--- REQUIREMENT ---
In this material, which lines include the string "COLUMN"? Show them.
Start of DATA SHOWN
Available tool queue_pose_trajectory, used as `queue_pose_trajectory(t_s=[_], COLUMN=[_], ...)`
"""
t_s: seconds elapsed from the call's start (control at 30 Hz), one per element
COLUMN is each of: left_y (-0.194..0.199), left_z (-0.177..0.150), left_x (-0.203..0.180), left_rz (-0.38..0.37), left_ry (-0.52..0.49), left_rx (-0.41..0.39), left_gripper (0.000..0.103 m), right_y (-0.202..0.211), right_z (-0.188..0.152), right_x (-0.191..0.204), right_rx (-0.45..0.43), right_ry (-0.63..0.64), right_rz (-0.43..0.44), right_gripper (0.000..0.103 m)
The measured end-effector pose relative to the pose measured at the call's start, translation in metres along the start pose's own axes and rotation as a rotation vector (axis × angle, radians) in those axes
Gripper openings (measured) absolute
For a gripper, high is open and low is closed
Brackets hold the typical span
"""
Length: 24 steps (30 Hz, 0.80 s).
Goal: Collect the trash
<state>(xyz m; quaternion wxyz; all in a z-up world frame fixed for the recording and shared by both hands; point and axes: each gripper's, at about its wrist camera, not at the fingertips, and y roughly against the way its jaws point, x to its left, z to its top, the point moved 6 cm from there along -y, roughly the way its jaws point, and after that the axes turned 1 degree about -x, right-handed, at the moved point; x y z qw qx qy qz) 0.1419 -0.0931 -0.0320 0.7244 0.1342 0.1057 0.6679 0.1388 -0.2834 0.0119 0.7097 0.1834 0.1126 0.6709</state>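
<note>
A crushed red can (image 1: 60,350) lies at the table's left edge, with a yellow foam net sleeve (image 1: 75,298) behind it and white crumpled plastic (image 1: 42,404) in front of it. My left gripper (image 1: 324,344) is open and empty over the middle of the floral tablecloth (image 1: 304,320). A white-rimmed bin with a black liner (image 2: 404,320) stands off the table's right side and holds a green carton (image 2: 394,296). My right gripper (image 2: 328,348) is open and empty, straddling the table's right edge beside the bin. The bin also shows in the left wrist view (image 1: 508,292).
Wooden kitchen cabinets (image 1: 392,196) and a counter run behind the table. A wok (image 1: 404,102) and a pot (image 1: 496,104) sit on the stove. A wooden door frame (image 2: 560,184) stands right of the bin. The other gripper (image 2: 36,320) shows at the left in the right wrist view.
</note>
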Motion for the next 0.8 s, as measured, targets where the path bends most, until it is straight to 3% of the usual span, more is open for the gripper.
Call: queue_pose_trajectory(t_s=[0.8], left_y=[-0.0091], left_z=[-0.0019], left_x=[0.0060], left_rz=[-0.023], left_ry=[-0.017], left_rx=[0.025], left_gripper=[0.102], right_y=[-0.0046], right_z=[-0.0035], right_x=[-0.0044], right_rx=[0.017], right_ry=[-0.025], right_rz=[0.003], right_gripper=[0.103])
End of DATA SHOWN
--- SOLUTION ---
Available tool queue_pose_trajectory, used as `queue_pose_trajectory(t_s=[_], COLUMN=[_], ...)`
COLUMN is each of: left_y (-0.194..0.199), left_z (-0.177..0.150), left_x (-0.203..0.180), left_rz (-0.38..0.37), left_ry (-0.52..0.49), left_rx (-0.41..0.39), left_gripper (0.000..0.103 m), right_y (-0.202..0.211), right_z (-0.188..0.152), right_x (-0.191..0.204), right_rx (-0.45..0.43), right_ry (-0.63..0.64), right_rz (-0.43..0.44), right_gripper (0.000..0.103 m)

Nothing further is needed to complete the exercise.